** Opening WORKING DATA block **

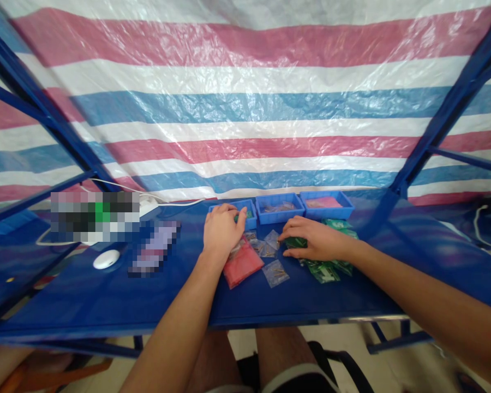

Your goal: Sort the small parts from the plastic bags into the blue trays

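Note:
My left hand (224,232) reaches over the leftmost blue bin (251,222), which holds something green. Its thumb stands apart from the fingers, and the fingertips are partly hidden. Under that wrist lies a stack of red packets (243,262). My right hand (317,240) rests over a pile of green packets (327,271), fingers bent and thumb apart, with green showing in the gap. Between the hands lie several clear bags of small metal parts, one clear bag (275,273) nearer the front edge.
Behind are a middle blue bin (280,208) with small bags and a right blue bin (327,204) with pink packets. Leftward on the blue table (180,305) lie a white round object (106,259), a blurred purple item (155,247) and white cables. Blue frame posts flank a striped sheet (245,103).

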Available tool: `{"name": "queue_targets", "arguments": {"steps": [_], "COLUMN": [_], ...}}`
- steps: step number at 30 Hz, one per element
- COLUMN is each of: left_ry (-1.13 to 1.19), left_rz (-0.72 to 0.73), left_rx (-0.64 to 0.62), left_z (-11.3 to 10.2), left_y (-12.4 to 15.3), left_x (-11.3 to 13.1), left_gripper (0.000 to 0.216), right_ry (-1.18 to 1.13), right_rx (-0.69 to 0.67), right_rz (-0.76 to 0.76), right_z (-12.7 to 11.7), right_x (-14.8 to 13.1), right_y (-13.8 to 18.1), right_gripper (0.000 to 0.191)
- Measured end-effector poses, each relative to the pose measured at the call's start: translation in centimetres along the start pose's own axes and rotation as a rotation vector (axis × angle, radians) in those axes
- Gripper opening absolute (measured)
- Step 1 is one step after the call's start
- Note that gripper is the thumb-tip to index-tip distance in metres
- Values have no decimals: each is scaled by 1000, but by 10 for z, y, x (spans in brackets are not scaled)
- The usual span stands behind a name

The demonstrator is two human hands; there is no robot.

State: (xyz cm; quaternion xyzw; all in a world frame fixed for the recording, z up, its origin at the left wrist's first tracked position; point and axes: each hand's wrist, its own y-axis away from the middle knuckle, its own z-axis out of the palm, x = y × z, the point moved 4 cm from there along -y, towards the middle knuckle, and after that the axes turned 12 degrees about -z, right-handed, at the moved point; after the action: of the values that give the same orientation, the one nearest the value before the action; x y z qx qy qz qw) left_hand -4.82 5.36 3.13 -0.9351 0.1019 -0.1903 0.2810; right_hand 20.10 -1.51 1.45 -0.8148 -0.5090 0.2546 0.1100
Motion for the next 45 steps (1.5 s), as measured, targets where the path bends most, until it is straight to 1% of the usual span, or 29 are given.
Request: {"name": "queue_targets", "arguments": {"steps": [2, 7, 11, 14, 16, 18, 19, 21, 23, 25, 27, 28, 32, 35, 37, 41, 45], "left_ry": [23, 106, 192, 287, 367, 438, 467, 503, 522, 522, 520, 523, 569, 625, 659, 716, 691], "left_rz": [8, 41, 112, 190, 268, 360, 397, 427, 425, 420, 409, 397, 292, 199, 165, 163, 193], "left_rx": [3, 33, 33, 13, -23, -101, -142, -222, -305, -379, -427, -443, -454, -431, -430, -479, -536], "left_z": [-2, -8, -12, -15, -17, -17, -16, -13, -8, -2, 3, 4, 4, 2, 1, 3, 4], "left_y": [0, 1, 2, 5, 9, 14, 17, 23, 27, 30, 31, 30, 25, 21, 20, 21, 25], "left_x": [2, 9, 16, 23, 30, 40, 44, 51, 56, 59, 61, 61, 60, 59, 58, 59, 61], "left_gripper": [45, 42, 37, 31, 24, 20, 25, 43, 55, 45, 28, 24, 22, 22, 23, 24, 22], "right_ry": [8, 61, 69, 89, 117, 134, 129, 65, -80, -258, -410, -468, -604, -681, -723, -750, -721], "right_rx": [0, -10, 27, 86, 162, 268, 332, 464, 582, 673, 726, 740, 747, 693, 662, 655, 632], "right_rz": [-10, 2, 19, 31, 48, 86, 119, 208, 296, 347, 364, 368, 383, 393, 401, 428, 439], "right_z": [0, -2, -1, -1, -5, -11, -14, -18, -18, -14, -8, -6, -2, -1, 0, 1, 3], "right_x": [0, 2, 4, 6, 6, 7, 7, 10, 14, 18, 19, 19, 19, 19, 19, 19, 17], "right_y": [0, 0, 2, 3, 4, 6, 7, 10, 12, 12, 10, 9, 6, 4, 3, 3, 3], "right_gripper": [29, 21, 16, 14, 15, 14, 14, 15, 21, 29, 32, 31, 29, 35, 39, 42, 39]}}
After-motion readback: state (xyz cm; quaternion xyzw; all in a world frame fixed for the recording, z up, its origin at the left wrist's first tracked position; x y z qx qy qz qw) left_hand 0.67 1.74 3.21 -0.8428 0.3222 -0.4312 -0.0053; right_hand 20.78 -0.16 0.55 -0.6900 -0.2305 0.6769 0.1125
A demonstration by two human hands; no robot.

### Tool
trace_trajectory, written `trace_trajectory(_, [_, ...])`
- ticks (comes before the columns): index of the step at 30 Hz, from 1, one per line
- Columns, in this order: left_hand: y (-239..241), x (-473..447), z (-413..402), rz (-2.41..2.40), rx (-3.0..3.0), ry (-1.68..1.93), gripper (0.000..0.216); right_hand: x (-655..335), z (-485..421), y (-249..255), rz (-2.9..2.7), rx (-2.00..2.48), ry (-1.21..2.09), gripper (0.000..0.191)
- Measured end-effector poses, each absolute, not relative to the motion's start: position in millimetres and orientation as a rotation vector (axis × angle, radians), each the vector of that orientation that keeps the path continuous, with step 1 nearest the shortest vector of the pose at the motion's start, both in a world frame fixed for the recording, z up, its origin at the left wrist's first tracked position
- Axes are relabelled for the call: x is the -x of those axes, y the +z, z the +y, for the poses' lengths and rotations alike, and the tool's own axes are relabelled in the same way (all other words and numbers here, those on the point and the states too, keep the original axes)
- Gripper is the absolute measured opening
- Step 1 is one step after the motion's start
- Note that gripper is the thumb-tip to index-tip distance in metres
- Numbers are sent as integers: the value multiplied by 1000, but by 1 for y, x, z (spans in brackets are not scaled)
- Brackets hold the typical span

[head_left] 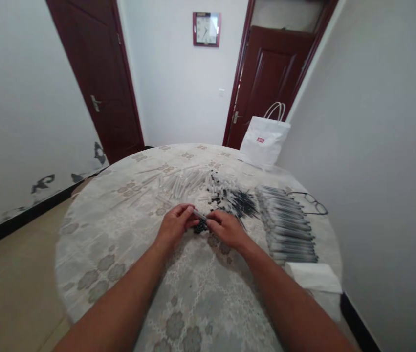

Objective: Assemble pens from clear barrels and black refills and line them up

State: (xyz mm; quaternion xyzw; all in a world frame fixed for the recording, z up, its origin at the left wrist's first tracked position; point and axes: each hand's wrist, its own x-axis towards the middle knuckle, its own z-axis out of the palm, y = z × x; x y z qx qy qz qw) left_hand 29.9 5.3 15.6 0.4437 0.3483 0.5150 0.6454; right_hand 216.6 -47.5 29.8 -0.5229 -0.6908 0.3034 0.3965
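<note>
Between my two hands, over the middle of the table, lies a clear pen barrel (200, 214). My left hand (177, 221) pinches its left end, and the fingers of my right hand (226, 226) close on its right end. Just beneath them is a small pile of black pen parts (199, 227), partly hidden by my fingers. Beyond my hands lie loose clear pen barrels (184, 183). Small black and white pieces (217, 188) are scattered to their right, beside a heap of thin dark refills (243, 203).
Several rows of pens (288, 225) lie stacked at the right, with eyeglasses (314, 201) beyond them. A white paper bag (265, 142) stands at the back right. White tissue (314, 277) lies near the right edge of the round table (120, 293), which has a patterned cover.
</note>
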Motion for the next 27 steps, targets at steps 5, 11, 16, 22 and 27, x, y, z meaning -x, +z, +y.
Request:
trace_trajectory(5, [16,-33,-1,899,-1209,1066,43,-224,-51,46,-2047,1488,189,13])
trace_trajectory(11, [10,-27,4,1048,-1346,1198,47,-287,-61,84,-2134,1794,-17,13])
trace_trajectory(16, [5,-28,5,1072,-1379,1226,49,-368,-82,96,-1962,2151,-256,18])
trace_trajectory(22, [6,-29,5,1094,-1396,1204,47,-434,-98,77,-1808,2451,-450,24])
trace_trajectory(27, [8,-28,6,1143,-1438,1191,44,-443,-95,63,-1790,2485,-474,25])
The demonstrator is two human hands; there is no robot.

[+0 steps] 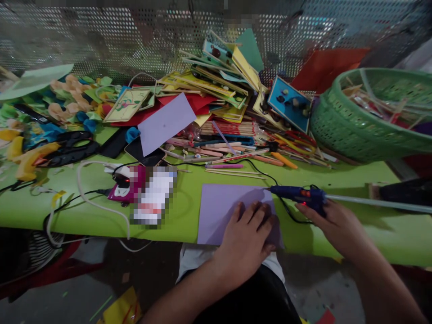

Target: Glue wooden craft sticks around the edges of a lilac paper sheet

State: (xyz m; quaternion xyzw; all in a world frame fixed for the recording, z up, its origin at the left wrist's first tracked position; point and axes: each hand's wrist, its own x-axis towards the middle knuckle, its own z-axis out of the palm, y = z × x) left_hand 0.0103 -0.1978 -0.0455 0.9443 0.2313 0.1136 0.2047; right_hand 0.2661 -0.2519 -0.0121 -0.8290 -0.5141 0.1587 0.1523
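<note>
My left hand (248,236) lies flat, fingers stretched out, on a lilac sheet of paper (222,211) at the near edge of the green table (101,211). Just right of the sheet, my right hand (332,220) is wrapped round a blue glue gun (300,195). The gun's nozzle points left and touches the paper's upper right corner. A clear glue stick (378,203) sticks out of the gun's back to the right. A black cord (266,177) runs from the gun across the table.
A green plastic basket (357,126) of sticks stands at the right. Piled coloured cards, framed crafts and pencils (229,94) fill the back. Another lilac sheet (165,123), black scissors (72,146), a yellow glue gun (29,159) and white cables (87,198) lie at the left.
</note>
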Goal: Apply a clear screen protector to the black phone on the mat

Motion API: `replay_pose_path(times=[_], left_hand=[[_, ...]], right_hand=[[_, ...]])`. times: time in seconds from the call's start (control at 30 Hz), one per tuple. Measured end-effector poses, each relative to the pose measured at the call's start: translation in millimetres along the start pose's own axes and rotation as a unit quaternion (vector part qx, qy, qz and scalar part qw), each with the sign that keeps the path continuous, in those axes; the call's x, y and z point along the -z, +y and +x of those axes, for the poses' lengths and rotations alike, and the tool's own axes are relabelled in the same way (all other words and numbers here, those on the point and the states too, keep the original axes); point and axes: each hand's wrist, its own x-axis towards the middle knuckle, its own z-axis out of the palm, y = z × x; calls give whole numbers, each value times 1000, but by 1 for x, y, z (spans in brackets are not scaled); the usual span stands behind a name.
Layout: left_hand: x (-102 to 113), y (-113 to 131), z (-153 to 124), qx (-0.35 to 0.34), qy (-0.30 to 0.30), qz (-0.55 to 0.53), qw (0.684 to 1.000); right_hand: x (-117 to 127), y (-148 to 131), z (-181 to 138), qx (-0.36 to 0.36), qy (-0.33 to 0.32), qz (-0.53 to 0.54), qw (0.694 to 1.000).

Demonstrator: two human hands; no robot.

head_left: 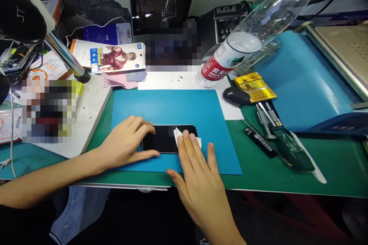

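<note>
A black smartphone (162, 143) lies face up on a blue mat (172, 107), its long side running left to right. My left hand (123, 141) grips the phone's left end, thumb along the near edge and fingers at the far edge. A small folded white wipe (176, 133) sits on the right part of the screen. With long, nearly straight fingers, my right hand (198, 172) holds this wipe down against the glass; the thumb and little finger stand apart. Those fingers cover most of the wipe and the phone's right end.
Right of the mat lie a black oval case (236, 96), a yellow packet (255, 87) and several hand tools (266, 120). A large water bottle (230, 53) leans behind them. A lamp post (64, 53) and boxes (115, 57) stand at the left. A dark tablet (161, 4) stands at the back.
</note>
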Motion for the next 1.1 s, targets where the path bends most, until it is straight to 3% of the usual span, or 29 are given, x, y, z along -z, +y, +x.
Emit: replay_pose_path(times=[0.07, 0.27, 0.43, 0.53, 0.67, 0.77, 0.93, 1.1], left_hand=[[0, 0, 0, -2, 2, 0, 1000], [1, -1, 0, -6, 1, 21, 1000], [3, 1, 2, 10, 13, 5, 1000], [6, 1, -2, 20, 59, -34, 997], [9, -7, -9, 31, 136, -50, 989], [8, -12, -9, 24, 146, -52, 988], [7, -7, -5, 47, 141, -43, 988], [9, 0, -2, 28, 140, -42, 989]], right_hand=[[-1, -1, -1, 4, 1, -4, 1000], [-7, 4, 37, 8, -6, 16, 1000], [-3, -8, 12, 6, -12, 32, 999], [-2, -15, 11, 12, -13, 21, 1000], [-3, -17, 45, 0, -22, 5, 1000], [-2, -19, 57, -8, -29, -5, 1000], [-3, -31, 44, 28, -32, 7, 999], [-12, -37, 64, 35, -42, 44, 998]])
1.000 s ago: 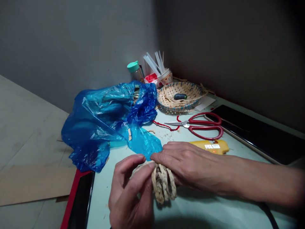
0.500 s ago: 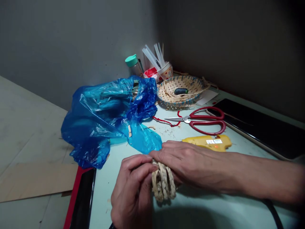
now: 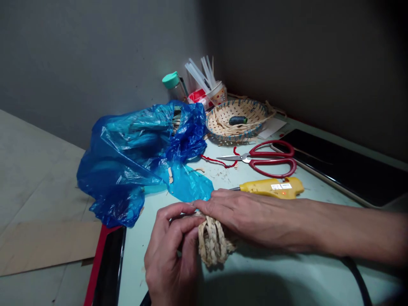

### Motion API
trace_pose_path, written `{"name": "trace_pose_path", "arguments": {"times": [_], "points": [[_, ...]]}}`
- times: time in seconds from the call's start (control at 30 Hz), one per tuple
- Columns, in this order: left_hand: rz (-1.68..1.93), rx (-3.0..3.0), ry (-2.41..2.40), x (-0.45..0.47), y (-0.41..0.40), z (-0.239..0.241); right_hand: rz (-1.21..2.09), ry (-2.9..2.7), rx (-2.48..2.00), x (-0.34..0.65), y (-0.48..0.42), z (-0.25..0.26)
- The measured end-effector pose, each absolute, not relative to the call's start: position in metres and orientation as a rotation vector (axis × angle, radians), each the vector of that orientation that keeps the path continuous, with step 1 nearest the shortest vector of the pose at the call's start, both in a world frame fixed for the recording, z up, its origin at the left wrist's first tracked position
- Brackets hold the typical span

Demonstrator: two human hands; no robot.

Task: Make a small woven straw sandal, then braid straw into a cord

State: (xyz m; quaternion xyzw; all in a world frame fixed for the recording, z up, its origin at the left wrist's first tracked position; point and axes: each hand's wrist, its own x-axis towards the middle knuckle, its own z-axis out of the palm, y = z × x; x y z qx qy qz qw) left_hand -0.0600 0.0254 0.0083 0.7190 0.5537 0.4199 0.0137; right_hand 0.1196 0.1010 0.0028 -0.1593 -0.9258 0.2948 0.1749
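Between my two hands is a small looped piece of braided straw cord (image 3: 213, 244), its pale plaits side by side. My left hand (image 3: 174, 244) pinches its upper left edge between thumb and fingers. My right hand (image 3: 232, 212) lies across the top and right side, fingers closed over it and partly hidden behind. The fingertips of both hands meet at the top of the braid. Just beyond my right wrist lies a yellow glue gun (image 3: 274, 188) with a small lit orange light. Red-handled scissors (image 3: 270, 158) lie behind it.
A crumpled blue plastic bag (image 3: 127, 157) spreads at the left. Behind stand a woven basket (image 3: 219, 131) with a dark thread spool (image 3: 238, 120), a cup of glue sticks (image 3: 218, 93) and a green-lidded jar (image 3: 172, 80). A black flat panel (image 3: 344, 165) lies at right; red yarn (image 3: 219, 162) near the scissors.
The view has shifted slightly, so things sit a little further left. The braided piece has turned a little in my fingers, its loops looking closer together. Both hands keep their hold.
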Motion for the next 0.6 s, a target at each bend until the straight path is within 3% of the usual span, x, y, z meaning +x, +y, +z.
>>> {"name": "trace_pose_path", "arguments": {"times": [0.6], "points": [[1.137, 2.151, 1.793, -0.060, 0.026, 0.005, 0.891, -2.563, -0.572, 0.117, 0.092, -0.005]]}}
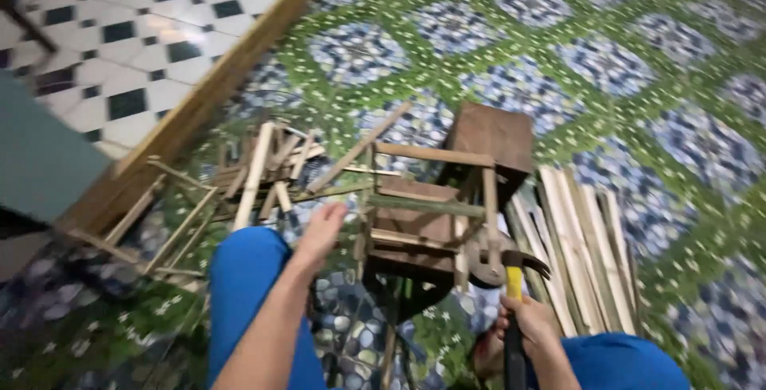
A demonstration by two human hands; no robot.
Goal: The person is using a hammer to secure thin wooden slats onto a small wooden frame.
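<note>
Head-camera view, looking down: a person in blue trousers sits on a patterned floor mat [606, 63], the right hand [533, 328] wrapped tight around the yellow-and-black handle of a claw hammer [513, 272], whose head rests against a small frame of bamboo strips [435, 198] set on dark wooden blocks [496, 136]. The left hand [321, 230] reaches with fingers loosely spread and empty toward the frame's left side. Split bamboo slats [576, 238] lie just right of the frame, and bamboo offcuts [267, 167] are heaped to its left.
</note>
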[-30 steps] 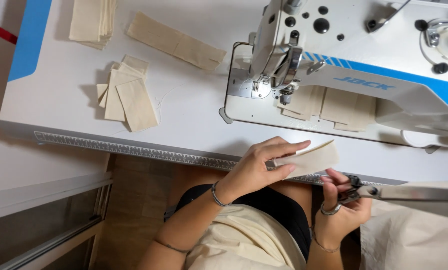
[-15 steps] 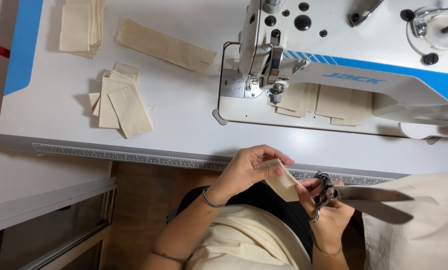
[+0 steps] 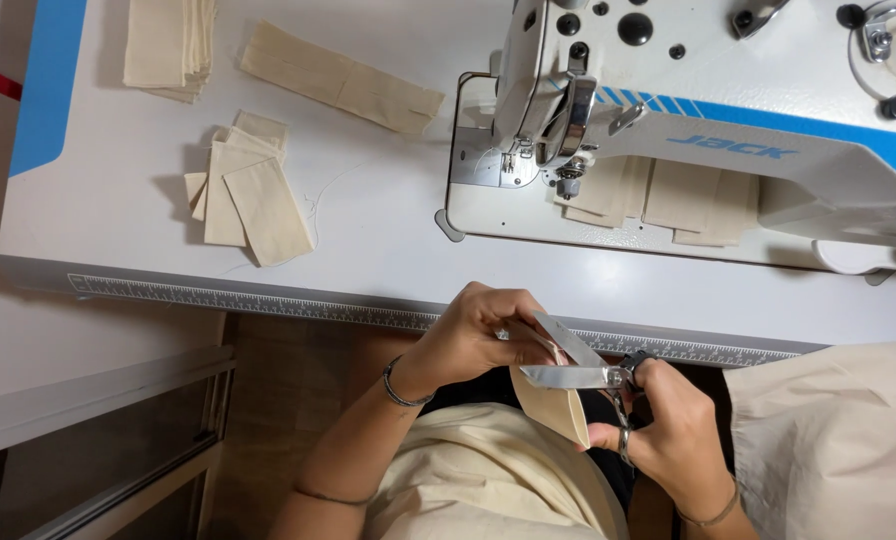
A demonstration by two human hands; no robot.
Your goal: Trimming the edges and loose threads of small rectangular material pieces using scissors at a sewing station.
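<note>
Just off the near edge of the white tabletop (image 3: 368, 270), above the lap, the left hand (image 3: 473, 335) pinches the upper end of a small cream fabric piece (image 3: 551, 405), its grip closed on the cloth. The right hand (image 3: 673, 430) has its fingers through the handles of a pair of scissors (image 3: 580, 368), grip closed around them, with the two blades spread open and their tips at the top of the piece, close to the left fingers. On the tabletop, far left, lies a loose pile of cut cream pieces (image 3: 248, 195), a stack of cloth (image 3: 168, 45) beyond it, and a long folded strip (image 3: 343, 78) beside that. The sewing machine (image 3: 708, 110) stands to the right, with more cream pieces (image 3: 668, 195) under its arm.
</note>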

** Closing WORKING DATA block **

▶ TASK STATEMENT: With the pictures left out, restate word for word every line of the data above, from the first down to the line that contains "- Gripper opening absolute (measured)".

▶ ANSWER TO THIS EXERCISE:
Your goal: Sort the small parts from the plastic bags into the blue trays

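Note:
My left hand (224,232) reaches over the leftmost blue bin (251,222), which holds something green. Its thumb stands apart from the fingers, and the fingertips are partly hidden. Under that wrist lies a stack of red packets (243,262). My right hand (317,240) rests over a pile of green packets (327,271), fingers bent and thumb apart, with green showing in the gap. Between the hands lie several clear bags of small metal parts, one clear bag (275,273) nearer the front edge.
Behind are a middle blue bin (280,208) with small bags and a right blue bin (327,204) with pink packets. Leftward on the blue table (180,305) lie a white round object (106,259), a blurred purple item (155,247) and white cables. Blue frame posts flank a striped sheet (245,103).
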
Available tool: `{"name": "queue_targets", "arguments": {"steps": [_], "COLUMN": [_], ...}}`
- steps: step number at 30 Hz, one per element
- COLUMN is each of: left_ry (-1.13 to 1.19), left_rz (-0.72 to 0.73), left_rx (-0.64 to 0.62), left_z (-11.3 to 10.2), left_y (-12.4 to 15.3), left_x (-11.3 to 13.1), left_gripper (0.000 to 0.216), right_ry (-1.18 to 1.13), right_rx (-0.69 to 0.67), right_rz (-0.76 to 0.76), right_z (-12.7 to 11.7), right_x (-14.8 to 13.1), right_y (-13.8 to 18.1), right_gripper (0.000 to 0.191)
- Measured end-effector poses, each relative to the pose measured at the call's start: translation in centimetres along the start pose's own axes and rotation as a rotation vector (axis × angle, radians) in those axes
- Gripper opening absolute (measured)

The work on this exercise has been completed.